Something in the Air, Jan Mark
Peggy is a fifteen-year-old rather at odds with the world around her. Her older sister berates her constantly for being messy. Her teachers reprimand her for being unladylike. Her best friend has stopped talking to her, because she was so shocked when Peggy explained the facts of life to her. And now, she’s got the strangest sounds reverberating through her head. Could they really be voices from another world, as her auntie thinks? Or is there a simpler explanation at hand?
Winter, John Marsden
I remember I read all of John Marsden’s books in very quick succession and it was this one that stuck with me more than the others. Possibly because of the compelling mystery of Winter De Salis’ childhood, which will keep you guessing till the very end (hopefully). John Marsden really does excel at lulling readers, and writing sleight of hands that distract us from the monumental wallop we’re going to be dealt before the final page. For twelve years Winter has been haunted. Her past, her memories, her feelings, will not leave her alone. And now, at sixteen, the time has come for her to act. She must head back to her old home, where a pair of family tragedies forever altered her life. What she discovers is powerful and shocking – but must be dealt with in order for life to go on.
Lost Property, James Moloney
The premise of this book completely hooked me; a clue to a missing brother found in Lost Property. From the outside, Josh’s life looks pretty much perfect. He’s in a band, he has a gorgeous girlfriend and he does well at school. But Josh’s family has been slowly falling apart since his older brother disappeared two years before. Then Josh comes across a clue to Michael’s whereabouts in the Lost Property Office where he’s working for the holidays. Determined to put his family back together, and without a word to anyone, Josh too leaves Sydney in a desperate bid to bring his brother home.
Shooter, Walter Dean Myers
Not to be approached lightly, this is the story of a teenager who is often bullied by classmates who eventually loses it and opens fire in his school, killing his arch-enemy and himself.

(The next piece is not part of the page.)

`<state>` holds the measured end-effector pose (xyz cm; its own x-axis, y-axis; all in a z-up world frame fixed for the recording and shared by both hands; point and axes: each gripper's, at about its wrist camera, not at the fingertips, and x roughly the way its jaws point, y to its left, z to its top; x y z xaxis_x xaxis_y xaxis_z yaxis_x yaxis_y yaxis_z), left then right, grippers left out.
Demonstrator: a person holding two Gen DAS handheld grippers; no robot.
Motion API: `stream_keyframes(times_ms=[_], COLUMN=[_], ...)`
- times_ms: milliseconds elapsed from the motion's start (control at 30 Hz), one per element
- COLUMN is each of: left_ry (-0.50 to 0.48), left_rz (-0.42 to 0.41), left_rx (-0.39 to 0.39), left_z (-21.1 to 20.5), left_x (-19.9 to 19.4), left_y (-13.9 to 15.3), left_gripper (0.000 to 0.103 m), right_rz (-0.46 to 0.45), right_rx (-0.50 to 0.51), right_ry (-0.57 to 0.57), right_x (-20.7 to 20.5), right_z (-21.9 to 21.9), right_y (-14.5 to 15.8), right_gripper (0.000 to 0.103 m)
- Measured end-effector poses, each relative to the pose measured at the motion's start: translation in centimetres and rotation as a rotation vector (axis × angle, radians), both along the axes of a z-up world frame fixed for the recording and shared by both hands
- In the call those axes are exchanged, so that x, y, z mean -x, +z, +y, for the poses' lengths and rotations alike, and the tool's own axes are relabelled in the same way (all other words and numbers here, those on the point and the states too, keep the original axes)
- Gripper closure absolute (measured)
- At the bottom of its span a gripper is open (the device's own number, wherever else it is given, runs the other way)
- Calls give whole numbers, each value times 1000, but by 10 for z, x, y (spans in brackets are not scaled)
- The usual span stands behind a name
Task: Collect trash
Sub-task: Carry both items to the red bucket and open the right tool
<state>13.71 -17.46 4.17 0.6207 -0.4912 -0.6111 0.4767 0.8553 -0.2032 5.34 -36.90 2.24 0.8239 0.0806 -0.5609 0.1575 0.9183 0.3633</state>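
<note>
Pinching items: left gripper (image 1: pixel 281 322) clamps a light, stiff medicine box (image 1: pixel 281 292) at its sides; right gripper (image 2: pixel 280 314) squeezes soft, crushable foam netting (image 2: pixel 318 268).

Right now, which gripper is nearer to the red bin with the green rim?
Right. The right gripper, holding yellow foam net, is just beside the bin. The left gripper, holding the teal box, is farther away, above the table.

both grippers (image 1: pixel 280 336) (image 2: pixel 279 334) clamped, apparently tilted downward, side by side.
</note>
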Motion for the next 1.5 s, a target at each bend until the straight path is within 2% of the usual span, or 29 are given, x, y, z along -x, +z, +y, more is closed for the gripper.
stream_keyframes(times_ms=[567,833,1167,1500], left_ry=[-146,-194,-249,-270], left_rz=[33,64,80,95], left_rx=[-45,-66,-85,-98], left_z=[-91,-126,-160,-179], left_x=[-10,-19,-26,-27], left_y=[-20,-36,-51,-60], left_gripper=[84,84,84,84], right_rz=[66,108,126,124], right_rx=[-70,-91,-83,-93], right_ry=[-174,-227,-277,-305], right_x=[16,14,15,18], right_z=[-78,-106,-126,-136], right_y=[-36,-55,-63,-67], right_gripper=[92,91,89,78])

What I liked about it was the way in which Walter Dean Myers told the story. Using police reports and various interview transcripts for the main text the author creates a very realistic tone that adds to the clinical, almost sterile accounts of “the incident.” It also kind of makes the story a little creepier. Then there is Len’s diary. The author works very hard to give background and context to the shooting, to tell us what factors can possibly lead to such a desperate act.
If you like the slightly different writing style of Walter Dean Myers then check out A time to love : stories from the Old Testament which is a retelling of six stories from the Old Testament, which explore the complexity of love from the perspective of Ruth, Delilah, Reuben, Isaac, Gamiel, and Zillah.